June 2024 Church & State Magazine - June 2024

Groups drop lawsuit in light of Biden administration rule changes


Multi-racial volunteers standing in a line at a table ready to serve homeless people with a hot meal, wearing matching t-shirts, protective aprons and gloves for hygiene

Everyone welcome: Biden rules curb unwanted proselytism in aid programs (Getty Images)

Plaintiffs challenging Trump-era rules that weakened protections against religious proselytization and coercion in the delivery of federally funded social services announced May 3 that they are dismissing their case, MAZON: A Jewish Response to Hunger v. HHS, pointing to new rules recently published by the Biden administration that restore religious-freedom safeguards for people who use federally funded services such as food banks, homeless and domestic violence shelters, job training, and elder care.
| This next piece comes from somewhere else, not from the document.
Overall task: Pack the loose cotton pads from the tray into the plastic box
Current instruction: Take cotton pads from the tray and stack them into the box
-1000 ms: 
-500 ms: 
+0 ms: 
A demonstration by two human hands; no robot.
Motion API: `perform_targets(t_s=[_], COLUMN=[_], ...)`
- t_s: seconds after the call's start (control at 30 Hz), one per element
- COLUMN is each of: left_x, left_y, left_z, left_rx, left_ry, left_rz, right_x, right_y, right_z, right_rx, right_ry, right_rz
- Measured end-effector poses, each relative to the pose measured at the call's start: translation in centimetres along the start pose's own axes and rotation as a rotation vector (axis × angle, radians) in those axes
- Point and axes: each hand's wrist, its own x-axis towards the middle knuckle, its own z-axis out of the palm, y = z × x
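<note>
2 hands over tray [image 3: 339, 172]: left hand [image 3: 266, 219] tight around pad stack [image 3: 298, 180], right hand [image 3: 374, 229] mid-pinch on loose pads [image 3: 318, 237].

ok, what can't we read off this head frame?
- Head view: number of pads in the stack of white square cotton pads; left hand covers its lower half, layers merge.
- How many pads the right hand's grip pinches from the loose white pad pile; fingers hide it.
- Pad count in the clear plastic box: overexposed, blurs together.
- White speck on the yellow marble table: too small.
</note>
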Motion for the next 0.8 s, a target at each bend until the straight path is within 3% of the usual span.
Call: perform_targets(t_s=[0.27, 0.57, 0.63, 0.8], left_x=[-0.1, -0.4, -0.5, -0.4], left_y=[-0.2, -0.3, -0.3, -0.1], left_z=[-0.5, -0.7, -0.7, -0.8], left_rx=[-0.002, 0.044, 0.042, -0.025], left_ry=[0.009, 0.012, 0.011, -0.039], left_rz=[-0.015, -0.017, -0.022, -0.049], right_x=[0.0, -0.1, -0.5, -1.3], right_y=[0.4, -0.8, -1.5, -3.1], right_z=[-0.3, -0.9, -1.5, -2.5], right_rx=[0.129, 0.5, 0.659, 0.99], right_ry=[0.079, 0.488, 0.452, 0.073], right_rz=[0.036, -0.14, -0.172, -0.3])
“This is a victory for religious freedom and the millions of often vulnerable and marginalized people who use government-funded social services. Our constitutional promise of church-state separation means that no one should have to give up their religious freedom in order to access critical services,” said Rachel Laser, president and CEO of Americans United. 
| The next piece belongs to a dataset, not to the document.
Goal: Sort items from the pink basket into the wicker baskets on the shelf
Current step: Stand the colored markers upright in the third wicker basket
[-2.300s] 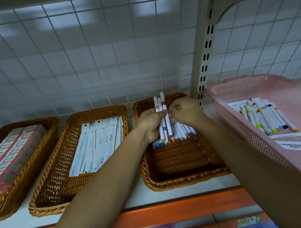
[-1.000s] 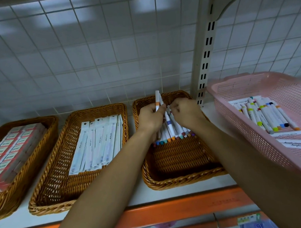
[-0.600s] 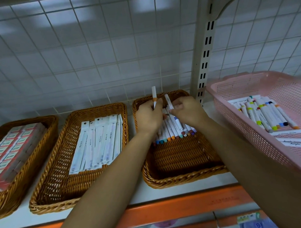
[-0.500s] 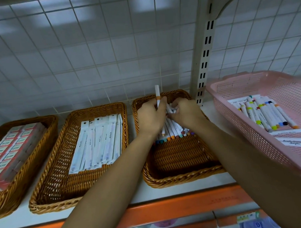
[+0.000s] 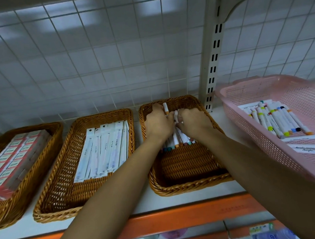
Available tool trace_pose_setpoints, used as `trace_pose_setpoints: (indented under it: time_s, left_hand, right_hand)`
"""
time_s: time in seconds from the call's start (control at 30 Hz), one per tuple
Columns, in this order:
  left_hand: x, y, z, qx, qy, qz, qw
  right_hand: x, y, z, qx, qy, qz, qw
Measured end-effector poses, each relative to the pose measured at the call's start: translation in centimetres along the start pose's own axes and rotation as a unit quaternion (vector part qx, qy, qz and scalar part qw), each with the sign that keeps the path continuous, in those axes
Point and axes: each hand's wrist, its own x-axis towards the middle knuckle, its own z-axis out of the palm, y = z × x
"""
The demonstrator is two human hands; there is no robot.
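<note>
Both hands are inside the right wicker basket [image 5: 185, 187], over a row of white markers [image 5: 175, 140] with coloured caps lying at its far end. My left hand [image 5: 157, 122] grips a white marker with an orange band [image 5: 165, 109] that sticks up past its fingers. My right hand [image 5: 193, 120] pinches the tops of other markers beside it. The two hands touch. The pink basket [image 5: 243, 119] sits at the right and holds several more markers [image 5: 277, 119].
The middle wicker basket [image 5: 53, 192] holds long white packets [image 5: 103, 147]. The left wicker basket [image 5: 10, 207] holds red and white boxes [image 5: 14, 156]. A slotted shelf upright [image 5: 212, 59] stands between the right wicker basket and the pink one. An orange shelf edge [image 5: 175, 221] runs along the front.
The orange-banded marker in my left hand has come down lower into the basket. Both hands have pressed closer together over the marker row.
</note>
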Motion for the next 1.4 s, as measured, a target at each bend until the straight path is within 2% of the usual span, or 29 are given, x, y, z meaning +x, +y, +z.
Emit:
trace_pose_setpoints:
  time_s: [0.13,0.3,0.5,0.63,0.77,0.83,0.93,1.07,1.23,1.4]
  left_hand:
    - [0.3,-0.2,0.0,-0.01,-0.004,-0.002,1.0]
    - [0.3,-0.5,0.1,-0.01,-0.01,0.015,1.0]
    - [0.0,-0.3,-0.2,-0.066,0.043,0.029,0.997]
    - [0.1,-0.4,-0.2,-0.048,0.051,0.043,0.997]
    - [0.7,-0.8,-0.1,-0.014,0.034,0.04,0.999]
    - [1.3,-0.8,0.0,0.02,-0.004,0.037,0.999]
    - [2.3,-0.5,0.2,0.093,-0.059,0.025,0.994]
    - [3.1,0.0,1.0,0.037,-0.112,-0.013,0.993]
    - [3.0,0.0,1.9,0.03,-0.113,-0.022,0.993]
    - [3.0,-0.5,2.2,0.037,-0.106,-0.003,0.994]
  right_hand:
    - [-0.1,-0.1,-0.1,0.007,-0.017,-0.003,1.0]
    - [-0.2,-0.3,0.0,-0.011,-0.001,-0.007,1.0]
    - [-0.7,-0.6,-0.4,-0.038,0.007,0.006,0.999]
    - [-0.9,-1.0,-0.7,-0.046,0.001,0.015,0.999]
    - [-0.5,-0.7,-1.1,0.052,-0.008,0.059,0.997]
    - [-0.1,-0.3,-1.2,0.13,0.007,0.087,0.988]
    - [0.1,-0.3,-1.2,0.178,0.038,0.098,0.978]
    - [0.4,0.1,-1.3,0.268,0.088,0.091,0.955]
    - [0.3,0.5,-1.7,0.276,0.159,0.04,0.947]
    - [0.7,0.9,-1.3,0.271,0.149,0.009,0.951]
Laser added, “No one should ever be pressured to participate in religious activities or be required to meet a religious litmus test in exchange for the help they need. We applaud the Biden administration for restoring these protections. While there is more work to be done, these are important steps on the path toward a country that promises freedom without favor and equality without exception.”

The Biden administration rules, which took effect at the beginning of April, replace Trump administration policies that stripped away religious freedom protections from people who use government-funded social services. Importantly, the new regulations reinstate the requirement that people seeking services be informed of their religious freedom rights, which include that they can’t be discriminated against because of their religion or because they are nonreligious; they can’t be required to pray or participate in religious activities; and they can file a complaint if their rights are violated.
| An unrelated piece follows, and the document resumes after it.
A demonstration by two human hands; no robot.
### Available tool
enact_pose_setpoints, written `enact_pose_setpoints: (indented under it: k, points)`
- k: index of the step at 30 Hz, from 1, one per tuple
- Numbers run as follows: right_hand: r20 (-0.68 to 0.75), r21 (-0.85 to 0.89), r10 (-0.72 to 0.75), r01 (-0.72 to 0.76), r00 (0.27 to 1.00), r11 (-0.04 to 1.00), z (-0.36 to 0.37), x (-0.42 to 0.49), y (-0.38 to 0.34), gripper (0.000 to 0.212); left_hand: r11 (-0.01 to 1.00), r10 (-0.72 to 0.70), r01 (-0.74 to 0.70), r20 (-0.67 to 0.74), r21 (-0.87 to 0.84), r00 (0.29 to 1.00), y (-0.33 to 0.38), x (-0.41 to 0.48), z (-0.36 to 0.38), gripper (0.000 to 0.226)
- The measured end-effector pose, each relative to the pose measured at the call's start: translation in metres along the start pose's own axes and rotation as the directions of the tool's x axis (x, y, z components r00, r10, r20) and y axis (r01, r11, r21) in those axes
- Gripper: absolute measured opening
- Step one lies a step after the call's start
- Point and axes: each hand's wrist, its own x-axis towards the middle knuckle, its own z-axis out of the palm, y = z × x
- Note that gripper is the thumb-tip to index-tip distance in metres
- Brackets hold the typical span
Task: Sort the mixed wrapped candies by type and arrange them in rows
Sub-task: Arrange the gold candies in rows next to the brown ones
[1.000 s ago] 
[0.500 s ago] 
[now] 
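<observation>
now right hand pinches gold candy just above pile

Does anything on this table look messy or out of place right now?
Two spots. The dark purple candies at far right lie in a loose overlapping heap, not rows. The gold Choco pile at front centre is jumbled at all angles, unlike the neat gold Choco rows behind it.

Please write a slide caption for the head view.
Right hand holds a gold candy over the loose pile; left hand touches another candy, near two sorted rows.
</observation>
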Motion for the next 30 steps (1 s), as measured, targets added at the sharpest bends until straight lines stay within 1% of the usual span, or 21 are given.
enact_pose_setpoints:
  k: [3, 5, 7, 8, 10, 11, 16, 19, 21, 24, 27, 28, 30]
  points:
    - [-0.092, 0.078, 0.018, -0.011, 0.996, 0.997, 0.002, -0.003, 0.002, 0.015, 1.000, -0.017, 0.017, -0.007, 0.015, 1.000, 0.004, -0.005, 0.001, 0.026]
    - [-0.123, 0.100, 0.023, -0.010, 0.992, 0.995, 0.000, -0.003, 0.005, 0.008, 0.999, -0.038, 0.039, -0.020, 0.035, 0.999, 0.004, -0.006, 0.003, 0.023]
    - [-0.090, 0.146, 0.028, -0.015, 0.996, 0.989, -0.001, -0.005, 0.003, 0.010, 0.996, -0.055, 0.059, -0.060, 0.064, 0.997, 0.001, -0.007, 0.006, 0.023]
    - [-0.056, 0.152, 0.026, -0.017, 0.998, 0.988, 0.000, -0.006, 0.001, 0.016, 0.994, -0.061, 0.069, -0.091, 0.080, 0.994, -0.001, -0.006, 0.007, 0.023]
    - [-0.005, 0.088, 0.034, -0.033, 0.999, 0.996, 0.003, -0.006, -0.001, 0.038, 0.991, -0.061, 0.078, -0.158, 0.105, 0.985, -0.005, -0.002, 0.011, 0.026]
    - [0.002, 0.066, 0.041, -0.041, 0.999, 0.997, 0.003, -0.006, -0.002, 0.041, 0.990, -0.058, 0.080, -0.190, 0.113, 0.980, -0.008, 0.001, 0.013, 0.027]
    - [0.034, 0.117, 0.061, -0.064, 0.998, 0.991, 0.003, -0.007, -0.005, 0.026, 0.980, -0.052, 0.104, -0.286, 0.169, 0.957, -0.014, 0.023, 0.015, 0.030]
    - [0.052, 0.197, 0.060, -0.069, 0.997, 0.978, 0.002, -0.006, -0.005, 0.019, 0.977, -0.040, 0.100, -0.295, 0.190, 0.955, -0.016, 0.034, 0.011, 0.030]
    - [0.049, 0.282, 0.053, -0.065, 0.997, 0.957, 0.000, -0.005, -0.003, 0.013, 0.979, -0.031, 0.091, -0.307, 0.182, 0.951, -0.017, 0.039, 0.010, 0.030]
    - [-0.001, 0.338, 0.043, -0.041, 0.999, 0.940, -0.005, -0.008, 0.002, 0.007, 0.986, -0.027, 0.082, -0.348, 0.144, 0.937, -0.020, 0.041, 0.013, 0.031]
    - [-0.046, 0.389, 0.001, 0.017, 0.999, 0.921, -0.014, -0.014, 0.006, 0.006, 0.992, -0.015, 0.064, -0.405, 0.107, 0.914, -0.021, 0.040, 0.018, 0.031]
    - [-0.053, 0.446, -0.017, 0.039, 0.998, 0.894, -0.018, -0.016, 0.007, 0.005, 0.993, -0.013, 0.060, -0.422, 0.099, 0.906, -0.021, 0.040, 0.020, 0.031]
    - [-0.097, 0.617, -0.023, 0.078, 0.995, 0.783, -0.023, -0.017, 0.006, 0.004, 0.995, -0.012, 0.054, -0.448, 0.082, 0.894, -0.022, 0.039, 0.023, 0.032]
The new rules also reinstate safeguards that ensure that people who obtain social services through vouchers are not forced to attend or participate in religious activities. The Biden rules additionally eliminate Trump-era provisions that were designed to allow social service providers to refuse to provide key services and that were intended to open the door to discrimination in taxpayer-funded programs.

On Jan. 19, 2021, Americans United partnered with Democracy Forward and Lambda Legal to file a lawsuit challenging the Trump regulations. The lawsuit alleged that in putting forth the harmful regulations, the Trump administration provided no reasonable explanation for the rule change, failed to account for its harms and failed to consider obvious alternatives to the changes — all in violation of the Administrative Procedure Act. Litigation had been on hold while the Biden administration finalized its new rules, and the case is now being dropped by the plaintiffs.

AU’s allies hailed the move.

“Democracy Forward applauds the Biden Administration’s new rules, which restore protections from religious discrimination and make it easier for people and communities to access essential social services,” Skye Perryman, president and CEO of Democracy Forward, stated. “Religious freedom is a cornerstone of our democracy, and these new rules are vital in correcting the injustices from the final days of the Trump administration. The hard work of all of our partners in this lawsuit helped bring about this necessary and meaningful change in policy.”

Freedom From Religion Foundation Co-President Annie Laurie Gaylor said, “These new rules will greatly help improve life further for secular Americans. They are a win for true religious liberty!”